La Corte di Giustizia dell'Unione Europea (CGUE) ha di recente emesso una sentenza relativamente al caso di un cittadino spagnolo che ha chiesto a Google di rimuovere un link ad una pagina contenente dati personali. La CGUE ha deliberato in favore dello spagnolo sostenendo che questi tipi di richieste sono giustificati quando l'informazione fornita è inaccurata, irrilevante, inappropriata o eccessiva. La Corte, inoltre, ha spiegato che sebbene i server di Google non siano nell'UE, la legge europea viene applicata alle attività che Google realizza in Europa.
Tale sentenza ha molte implicazioni: da un lato, protegge il diritto alla privacy; d'altro canto, apre la possibilità alla violazione della libertà di espressione e del libero accesso all'informazione. Essa inoltre tocca una questione più ampia, quella delle responsabilità delle imprese rispetto ai diritti umani. Cosa accade ai diritti umani quando le imprese operano in paesi in cui tali diritti non sono garantiti dalle leggi o non sono rispettati nella pratica? Un esempio di questa situazione è rappresentato dalle fabbriche di grandi aziende, fabbriche che sono diffuse nel mondo e nelle quali le condizioni di lavoro sono spesso assimilabili alla schiavitù.
Il movimento per la tutela dei diritti umani è, alle sue radici, contro l'oppressione e l'abuso di potere. I diritti umani garantiscono ai cittadini uno scudo contro l'esercizio abusivo del potere statale e stabiliscono limiti che gli stati non possono superare e che devono proteggere. Dunque, agli stati sono tradizionalmente richiesti il rispetto, il perseguimento e la tutela dei diritti umani, attraverso la realizzazione di una cornice normativa nella quale tali diritti siano protetti e gli abusi e le violazioni siano sanzionati.
Di recente, tuttavia, le leggi internazionali hanno previsto una serie di sviluppi che possono modificare il paradigma che identifica lo stato come il solo garante dei diritti fondamentali. Siccome le imprese, soprattutto quelle multinazionali, diventano via via più potenti, si apre una questione: non occorre attribuire alle imprese più responsabilità, e tutele aggiuntive non sono necessarie per assicurare che esse non commettano abusi di potere e non violino i diritti umani?

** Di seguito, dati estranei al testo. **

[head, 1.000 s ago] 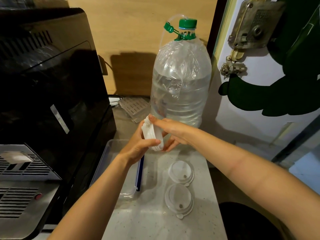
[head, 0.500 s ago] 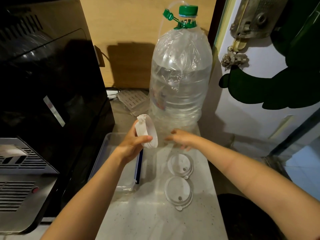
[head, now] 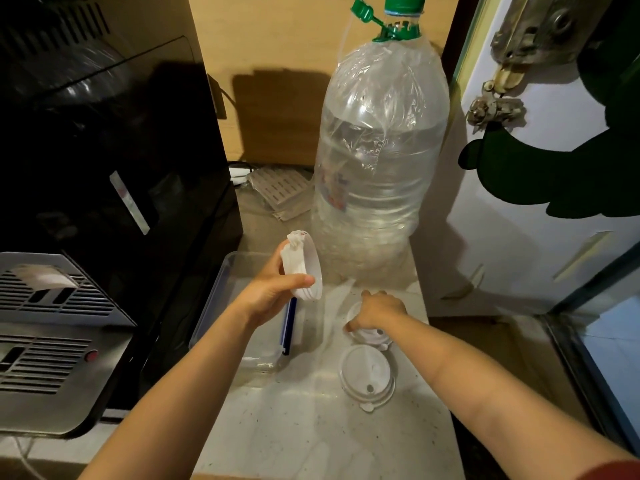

La questione è stata discussa dalle Nazioni Unite nel giugno 2014, quando il Consiglio per i Diritti Umani (HRC) ha concluso la sua 26esima sessione, durante la quale ha adottato 34 testi. Uno di questi era la risoluzione A/HRC/26/L.22/Rev.1, attraverso la quale l'HRC ha deciso di istituire il tanto atteso gruppo di lavoro intergovernamentale. Tale gruppo di lavoro ha il chiaro mandato di elaborare uno strumento internazionale legalmente vincolante per regolamentare, attraverso la legislazione internazionale sui diritti umani, le attività delle imprese multinazionali e di altre imprese commerciali.
Al momento, il documento di riferimento sugli obblighi delle imprese in tema di diritti umani è il manuale dei principi, sempre prodotto dall'ONU. Questo manuale, tuttavia, si limita a delle raccomandazioni generali nei confronti delle imprese affinché rispettino i diritti umani attraverso la loro attività.
La recente risoluzione adottata dall'HRC segna un altro importante passo nell'orientare lo statuto legale delle imprese. La regolamentazione delle loro attività ha da tempo oltrepassato il campo della mera legislazione commerciale. In Romania, per esempio, la legislazione penale è stata applicata alle imprese dal 2006; tali soggetti giuridici (diversi dallo stato e da una pubblica amministrazione) possono commettere reati e possono avere responsabilità penale. Le imprese possono addirittura ricevere una pena capitale che viene loro applicata attraverso un forzato scioglimento.
Le imprese possono anche essere titolari di diritti. Un caso interessante a questo proposito viene dagli USA, dove la Corte Suprema degli Stati Uniti ha esteso l'applicabilità della libertà di religione alle attività di un'impresa (Burwell v. Hobby Lobby). Più specificatamente, la sentenza sostiene che un'impresa può essere esentata, per via di credenze religiose, dal fornire contraccettivi, un sussidio che era incluso qualche anno fa nei pacchetti di assicurazione obbligaroria sulla salute che i datori di lavoro dovevano fornire.
Sebbene misure concrete debbano ancora essere prese, il trend è chiaro: le imprese iniziano ad essere considerate attori rilevanti in tema di diritti umani. Sarà interessante capire se le norme sui diritti umani seguiranno le imprese nel prossimo futuro, rendendole responsabili delle loro azioni dovunque scelgano di operare.